The Department of Justice and the Department of Education released new guidance November 12 on the obligations of school districts to ensure effective communication for students with hearing, vision and speech disabilities.
The guidance, which includes an extensive frequently asked questions document and a fact sheet for parents, seeks to clarify the school district’s often overlapping obligations under the Individuals with Disabilities Education Act and the Americans with Disabilities Act.
The decision was sparked by a recent decision from the U.S. Court of Appeals for the 9th Circuit, in a case involving a California school’s obligation to provide a word-for-word transcription service, known as Communication Access Realtime Translation (CART), to deaf or hard-of-hearing students.
The school district argued that since it was not required to provide CART under IDEA, the student could not argue the school was to provide it under the ADA. The 9th Circuit disagreed, adapting the argument made by the Obama Administration in an amicus brief, that the IDEA and ADA claims must be analyzed separately, and that in some cases, the ADA provides more stringent requirements.
The IDEA, enacted in 1975, governs federal special education law. Under the IDEA, school districts must provide students enrolled in special education services an Individualized Education Plan calculated to provide “meaningful educational benefit,” as interpreted by the Supreme Court in its seminal Board of Education v. Rowley decision.
The ADA, enacted in 1990, provides an additional set of requirements for public entities, which includes all public schools.
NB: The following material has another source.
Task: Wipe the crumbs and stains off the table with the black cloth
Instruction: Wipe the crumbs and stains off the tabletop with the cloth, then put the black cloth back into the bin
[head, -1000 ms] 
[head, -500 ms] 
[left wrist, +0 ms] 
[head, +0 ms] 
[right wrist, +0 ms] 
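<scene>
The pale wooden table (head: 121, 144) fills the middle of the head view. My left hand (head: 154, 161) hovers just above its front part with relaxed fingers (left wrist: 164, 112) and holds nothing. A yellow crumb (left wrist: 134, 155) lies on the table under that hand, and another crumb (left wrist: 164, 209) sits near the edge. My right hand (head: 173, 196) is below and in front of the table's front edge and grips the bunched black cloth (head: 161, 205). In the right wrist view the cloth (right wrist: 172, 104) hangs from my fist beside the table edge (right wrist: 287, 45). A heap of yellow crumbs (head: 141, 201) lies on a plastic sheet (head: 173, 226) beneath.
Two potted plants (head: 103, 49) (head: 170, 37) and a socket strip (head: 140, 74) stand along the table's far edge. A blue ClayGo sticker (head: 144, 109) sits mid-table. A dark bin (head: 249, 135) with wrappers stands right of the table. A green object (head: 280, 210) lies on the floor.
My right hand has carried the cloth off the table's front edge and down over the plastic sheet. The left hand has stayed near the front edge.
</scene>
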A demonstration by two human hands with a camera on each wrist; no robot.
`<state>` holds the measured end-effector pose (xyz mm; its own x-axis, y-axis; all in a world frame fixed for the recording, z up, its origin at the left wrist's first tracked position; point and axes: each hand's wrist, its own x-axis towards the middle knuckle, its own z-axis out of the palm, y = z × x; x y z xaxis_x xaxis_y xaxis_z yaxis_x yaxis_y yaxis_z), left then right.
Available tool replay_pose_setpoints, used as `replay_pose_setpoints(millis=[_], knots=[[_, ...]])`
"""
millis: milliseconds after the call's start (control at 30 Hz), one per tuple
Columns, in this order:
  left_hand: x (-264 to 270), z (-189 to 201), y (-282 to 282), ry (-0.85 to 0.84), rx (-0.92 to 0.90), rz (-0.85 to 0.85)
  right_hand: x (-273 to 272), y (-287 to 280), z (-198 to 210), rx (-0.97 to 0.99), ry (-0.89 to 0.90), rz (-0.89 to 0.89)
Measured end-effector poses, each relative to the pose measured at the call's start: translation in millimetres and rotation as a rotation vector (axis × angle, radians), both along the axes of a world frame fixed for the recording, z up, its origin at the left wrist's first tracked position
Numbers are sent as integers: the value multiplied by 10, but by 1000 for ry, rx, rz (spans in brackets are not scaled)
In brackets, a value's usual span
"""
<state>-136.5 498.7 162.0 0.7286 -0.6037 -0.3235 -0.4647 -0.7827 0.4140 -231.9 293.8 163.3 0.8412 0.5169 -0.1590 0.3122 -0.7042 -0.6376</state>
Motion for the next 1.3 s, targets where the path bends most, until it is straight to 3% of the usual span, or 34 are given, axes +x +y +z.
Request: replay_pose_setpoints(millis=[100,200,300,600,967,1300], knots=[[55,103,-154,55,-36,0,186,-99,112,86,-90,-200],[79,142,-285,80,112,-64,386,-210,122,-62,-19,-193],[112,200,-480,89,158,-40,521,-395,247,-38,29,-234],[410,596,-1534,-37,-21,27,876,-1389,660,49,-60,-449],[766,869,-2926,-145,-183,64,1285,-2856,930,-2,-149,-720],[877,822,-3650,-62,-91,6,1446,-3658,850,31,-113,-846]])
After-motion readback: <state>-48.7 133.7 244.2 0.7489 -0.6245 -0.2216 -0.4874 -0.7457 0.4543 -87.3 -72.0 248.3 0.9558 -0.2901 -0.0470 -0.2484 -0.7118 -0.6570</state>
These requirements protect all students with disabilities, not just those receiving special education services.
The ADA’s standard for communication supports is higher than the IDEA’s “meaningful education benefits” standard.
Title II mandates that school districts ensure that communications with persons with disabilities are “as effective as” communications with the rest of the student population, as long as the supports do not result in a “fundamental alteration” to the service, program or activity, or represent an “undue” financial or administrative burden.
The guidance provides a range of examples to distinguish between these two standards, as well as guidance on how to remedy potential disputes.
The DOJ is the agency tasked with implementing regulations for Title II of the ADA, while the DOE is authorized to create regulations for enforcing the IDEA.